### Exercise instructions:
Return the run of lines below that opens with the line containing "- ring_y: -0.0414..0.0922" and closes with the line containing "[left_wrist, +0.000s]", keeping each one exact.

### Data records:
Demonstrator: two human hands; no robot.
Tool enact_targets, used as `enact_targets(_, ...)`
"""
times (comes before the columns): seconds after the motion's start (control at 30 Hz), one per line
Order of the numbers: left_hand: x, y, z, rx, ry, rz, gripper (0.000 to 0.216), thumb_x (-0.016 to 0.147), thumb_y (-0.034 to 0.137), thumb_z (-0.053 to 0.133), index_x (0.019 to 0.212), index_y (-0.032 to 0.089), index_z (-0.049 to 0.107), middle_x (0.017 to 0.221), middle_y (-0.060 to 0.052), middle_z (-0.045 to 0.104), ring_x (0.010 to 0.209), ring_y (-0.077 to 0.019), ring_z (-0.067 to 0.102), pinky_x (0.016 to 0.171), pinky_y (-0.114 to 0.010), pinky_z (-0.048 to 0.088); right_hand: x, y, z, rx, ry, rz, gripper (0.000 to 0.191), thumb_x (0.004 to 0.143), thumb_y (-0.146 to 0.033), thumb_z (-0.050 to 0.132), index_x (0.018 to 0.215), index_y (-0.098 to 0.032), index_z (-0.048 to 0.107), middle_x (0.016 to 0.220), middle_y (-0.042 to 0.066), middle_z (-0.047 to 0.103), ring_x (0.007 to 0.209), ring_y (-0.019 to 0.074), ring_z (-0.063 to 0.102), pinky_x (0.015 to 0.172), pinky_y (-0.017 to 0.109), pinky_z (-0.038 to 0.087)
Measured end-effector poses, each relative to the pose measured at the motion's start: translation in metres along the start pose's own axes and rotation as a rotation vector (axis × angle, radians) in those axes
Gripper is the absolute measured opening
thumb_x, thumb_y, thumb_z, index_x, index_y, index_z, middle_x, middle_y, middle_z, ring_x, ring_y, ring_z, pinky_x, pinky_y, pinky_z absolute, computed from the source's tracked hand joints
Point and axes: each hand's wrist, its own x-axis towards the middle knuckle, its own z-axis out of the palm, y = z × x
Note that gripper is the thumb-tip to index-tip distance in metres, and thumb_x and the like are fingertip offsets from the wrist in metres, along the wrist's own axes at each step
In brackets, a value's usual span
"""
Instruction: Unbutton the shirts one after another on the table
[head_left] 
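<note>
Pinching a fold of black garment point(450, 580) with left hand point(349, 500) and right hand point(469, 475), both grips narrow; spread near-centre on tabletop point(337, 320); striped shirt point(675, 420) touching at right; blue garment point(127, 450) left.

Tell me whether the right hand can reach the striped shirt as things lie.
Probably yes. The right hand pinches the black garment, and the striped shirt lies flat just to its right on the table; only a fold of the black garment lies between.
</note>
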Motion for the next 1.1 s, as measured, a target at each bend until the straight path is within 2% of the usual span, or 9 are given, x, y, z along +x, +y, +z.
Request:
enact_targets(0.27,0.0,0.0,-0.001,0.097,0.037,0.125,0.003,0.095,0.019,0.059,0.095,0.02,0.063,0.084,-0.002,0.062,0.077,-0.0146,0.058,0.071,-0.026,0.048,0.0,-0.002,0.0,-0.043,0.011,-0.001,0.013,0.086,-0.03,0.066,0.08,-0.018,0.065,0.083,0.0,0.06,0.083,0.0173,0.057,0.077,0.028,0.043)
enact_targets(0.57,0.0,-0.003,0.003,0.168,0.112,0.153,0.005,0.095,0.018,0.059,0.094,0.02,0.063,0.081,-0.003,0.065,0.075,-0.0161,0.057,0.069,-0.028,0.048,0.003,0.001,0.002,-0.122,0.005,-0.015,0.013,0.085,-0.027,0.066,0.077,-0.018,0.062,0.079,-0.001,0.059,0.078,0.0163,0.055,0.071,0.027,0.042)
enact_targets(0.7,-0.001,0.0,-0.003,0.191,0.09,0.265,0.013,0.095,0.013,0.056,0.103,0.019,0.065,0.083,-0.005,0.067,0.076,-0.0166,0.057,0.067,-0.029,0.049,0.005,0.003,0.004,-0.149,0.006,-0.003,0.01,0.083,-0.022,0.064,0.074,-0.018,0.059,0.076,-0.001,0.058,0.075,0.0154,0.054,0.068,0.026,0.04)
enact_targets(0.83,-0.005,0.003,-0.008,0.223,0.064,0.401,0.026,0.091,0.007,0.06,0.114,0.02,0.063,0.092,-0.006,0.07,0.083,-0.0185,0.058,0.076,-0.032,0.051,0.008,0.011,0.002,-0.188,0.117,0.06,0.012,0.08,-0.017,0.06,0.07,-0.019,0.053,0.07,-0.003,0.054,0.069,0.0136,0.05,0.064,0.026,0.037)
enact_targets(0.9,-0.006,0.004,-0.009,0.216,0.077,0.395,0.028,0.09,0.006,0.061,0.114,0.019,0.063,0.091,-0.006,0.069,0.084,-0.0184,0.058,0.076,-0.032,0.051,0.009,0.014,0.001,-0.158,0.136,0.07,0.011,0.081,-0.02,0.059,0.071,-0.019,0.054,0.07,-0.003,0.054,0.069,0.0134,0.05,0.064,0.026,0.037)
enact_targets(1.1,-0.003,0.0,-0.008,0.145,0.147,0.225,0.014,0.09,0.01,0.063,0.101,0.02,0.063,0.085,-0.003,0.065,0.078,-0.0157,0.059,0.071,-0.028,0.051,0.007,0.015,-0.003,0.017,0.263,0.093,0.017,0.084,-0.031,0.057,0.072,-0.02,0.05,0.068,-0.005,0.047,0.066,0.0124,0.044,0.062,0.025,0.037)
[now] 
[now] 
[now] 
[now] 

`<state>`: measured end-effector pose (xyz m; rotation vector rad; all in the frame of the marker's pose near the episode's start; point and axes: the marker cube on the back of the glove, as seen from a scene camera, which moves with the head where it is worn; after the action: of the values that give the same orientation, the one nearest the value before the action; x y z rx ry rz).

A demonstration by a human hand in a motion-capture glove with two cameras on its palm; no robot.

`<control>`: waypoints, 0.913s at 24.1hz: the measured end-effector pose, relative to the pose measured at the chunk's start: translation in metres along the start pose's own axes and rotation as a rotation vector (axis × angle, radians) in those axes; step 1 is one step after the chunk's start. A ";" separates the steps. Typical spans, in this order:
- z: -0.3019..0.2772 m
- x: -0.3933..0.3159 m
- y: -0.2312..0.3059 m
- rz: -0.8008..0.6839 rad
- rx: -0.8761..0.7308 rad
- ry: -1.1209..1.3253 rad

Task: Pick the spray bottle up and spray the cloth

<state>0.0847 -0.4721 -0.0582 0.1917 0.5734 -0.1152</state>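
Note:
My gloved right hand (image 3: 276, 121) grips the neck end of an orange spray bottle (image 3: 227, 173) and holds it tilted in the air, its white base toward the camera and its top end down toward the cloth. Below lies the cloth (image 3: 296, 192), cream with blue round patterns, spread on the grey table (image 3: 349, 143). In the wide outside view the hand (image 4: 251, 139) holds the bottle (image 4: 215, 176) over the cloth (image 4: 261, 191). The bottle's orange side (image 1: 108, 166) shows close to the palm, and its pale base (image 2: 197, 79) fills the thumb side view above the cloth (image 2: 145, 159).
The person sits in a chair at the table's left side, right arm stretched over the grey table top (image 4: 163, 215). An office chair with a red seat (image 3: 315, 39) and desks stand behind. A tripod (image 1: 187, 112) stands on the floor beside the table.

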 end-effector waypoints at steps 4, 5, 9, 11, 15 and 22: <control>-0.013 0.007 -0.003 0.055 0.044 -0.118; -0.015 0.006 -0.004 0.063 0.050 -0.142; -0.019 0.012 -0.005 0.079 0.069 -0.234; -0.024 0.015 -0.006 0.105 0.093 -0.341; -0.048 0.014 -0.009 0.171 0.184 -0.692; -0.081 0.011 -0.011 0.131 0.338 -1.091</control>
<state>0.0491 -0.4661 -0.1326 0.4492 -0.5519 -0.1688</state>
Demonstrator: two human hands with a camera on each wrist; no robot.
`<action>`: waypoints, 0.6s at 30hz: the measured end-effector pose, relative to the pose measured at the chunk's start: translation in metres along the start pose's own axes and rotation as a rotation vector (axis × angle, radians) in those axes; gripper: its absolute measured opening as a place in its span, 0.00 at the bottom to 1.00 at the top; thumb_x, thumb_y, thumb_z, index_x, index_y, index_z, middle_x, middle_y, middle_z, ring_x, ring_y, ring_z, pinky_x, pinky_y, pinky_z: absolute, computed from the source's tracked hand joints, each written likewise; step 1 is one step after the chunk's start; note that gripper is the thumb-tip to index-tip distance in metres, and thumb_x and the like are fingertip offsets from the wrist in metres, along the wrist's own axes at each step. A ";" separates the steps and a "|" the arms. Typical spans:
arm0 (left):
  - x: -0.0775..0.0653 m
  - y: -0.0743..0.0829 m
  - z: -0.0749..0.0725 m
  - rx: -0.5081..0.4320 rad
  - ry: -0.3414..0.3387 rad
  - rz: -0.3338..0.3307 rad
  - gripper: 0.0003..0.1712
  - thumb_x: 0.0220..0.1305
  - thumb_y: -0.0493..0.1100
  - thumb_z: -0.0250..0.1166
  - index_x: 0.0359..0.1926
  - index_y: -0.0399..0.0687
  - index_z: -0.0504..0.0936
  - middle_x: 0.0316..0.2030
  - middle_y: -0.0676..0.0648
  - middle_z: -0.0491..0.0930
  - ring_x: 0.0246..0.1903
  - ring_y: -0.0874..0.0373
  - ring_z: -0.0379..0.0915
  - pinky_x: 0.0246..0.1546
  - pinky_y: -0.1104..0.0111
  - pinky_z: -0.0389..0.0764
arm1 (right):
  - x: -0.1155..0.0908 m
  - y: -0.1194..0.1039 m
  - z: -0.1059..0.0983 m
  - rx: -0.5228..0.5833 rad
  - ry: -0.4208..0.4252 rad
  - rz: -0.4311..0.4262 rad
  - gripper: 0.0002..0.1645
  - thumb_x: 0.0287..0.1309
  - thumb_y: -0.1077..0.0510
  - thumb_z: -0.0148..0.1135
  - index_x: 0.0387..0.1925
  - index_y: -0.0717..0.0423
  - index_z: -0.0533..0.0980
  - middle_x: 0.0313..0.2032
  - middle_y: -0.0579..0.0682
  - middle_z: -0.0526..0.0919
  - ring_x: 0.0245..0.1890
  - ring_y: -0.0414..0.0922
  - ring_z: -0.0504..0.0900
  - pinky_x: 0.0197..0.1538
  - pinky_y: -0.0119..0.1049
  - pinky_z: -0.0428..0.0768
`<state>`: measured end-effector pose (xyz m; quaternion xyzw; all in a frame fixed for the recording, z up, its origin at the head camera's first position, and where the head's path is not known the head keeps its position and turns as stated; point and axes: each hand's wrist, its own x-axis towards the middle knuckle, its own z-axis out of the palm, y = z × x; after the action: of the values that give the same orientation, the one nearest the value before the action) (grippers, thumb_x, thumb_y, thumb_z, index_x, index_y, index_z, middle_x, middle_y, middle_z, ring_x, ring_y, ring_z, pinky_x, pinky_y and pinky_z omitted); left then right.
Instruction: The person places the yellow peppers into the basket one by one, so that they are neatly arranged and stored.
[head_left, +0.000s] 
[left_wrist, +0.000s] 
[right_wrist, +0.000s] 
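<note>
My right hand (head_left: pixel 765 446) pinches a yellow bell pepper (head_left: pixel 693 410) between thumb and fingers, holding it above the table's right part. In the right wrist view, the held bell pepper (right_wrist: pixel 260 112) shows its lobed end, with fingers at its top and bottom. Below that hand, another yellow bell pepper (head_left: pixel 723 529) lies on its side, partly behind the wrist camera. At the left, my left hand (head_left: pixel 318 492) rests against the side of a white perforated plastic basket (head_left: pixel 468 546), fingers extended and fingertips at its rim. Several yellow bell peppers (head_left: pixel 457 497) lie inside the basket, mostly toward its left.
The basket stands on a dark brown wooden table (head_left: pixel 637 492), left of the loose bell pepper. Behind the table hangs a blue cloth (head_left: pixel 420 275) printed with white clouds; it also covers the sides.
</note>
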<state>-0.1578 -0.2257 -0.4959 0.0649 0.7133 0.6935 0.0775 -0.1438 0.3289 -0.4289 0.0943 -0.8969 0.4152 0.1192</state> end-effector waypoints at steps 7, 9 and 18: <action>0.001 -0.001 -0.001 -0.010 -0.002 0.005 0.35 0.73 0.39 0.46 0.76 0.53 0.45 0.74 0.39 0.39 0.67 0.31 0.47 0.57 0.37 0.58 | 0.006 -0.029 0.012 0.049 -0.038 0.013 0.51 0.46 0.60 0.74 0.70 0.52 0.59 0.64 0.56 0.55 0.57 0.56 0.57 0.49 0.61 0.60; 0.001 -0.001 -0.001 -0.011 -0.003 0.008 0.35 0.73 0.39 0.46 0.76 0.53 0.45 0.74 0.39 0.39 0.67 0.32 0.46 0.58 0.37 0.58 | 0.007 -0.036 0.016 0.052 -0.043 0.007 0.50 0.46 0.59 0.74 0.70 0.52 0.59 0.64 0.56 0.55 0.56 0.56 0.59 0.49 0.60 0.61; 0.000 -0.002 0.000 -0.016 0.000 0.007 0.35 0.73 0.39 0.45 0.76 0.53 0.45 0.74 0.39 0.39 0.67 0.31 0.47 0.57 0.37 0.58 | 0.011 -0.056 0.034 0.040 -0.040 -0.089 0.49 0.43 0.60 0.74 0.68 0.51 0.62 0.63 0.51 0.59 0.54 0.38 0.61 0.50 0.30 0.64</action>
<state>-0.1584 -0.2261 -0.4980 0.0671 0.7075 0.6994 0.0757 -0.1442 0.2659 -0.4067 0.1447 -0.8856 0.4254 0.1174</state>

### Response box:
  - ring_y: -0.0414..0.0922
  - ring_z: -0.0504..0.0900
  - pinky_x: 0.0197..0.1538
  - pinky_y: -0.0119..0.1049
  - pinky_z: -0.0428..0.0768
`<state>`: measured end-effector pose (xyz m; quaternion xyzw; all in a frame fixed for the recording, z up, its origin at the head camera's first position, and where the head's path is not known the head keeps its position and turns as stated; point and axes: each hand's wrist, its own x-axis towards the middle knuckle, its own z-axis out of the palm, y = z × x; after the action: of the values that give the same orientation, the one nearest the value before the action) (grippers, thumb_x, thumb_y, thumb_z, index_x, index_y, index_z, middle_x, middle_y, middle_z, ring_x, ring_y, ring_z, pinky_x, pinky_y and pinky_z omitted); left then right.
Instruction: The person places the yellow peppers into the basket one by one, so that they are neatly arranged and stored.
[head_left, +0.000s] 
[left_wrist, +0.000s] 

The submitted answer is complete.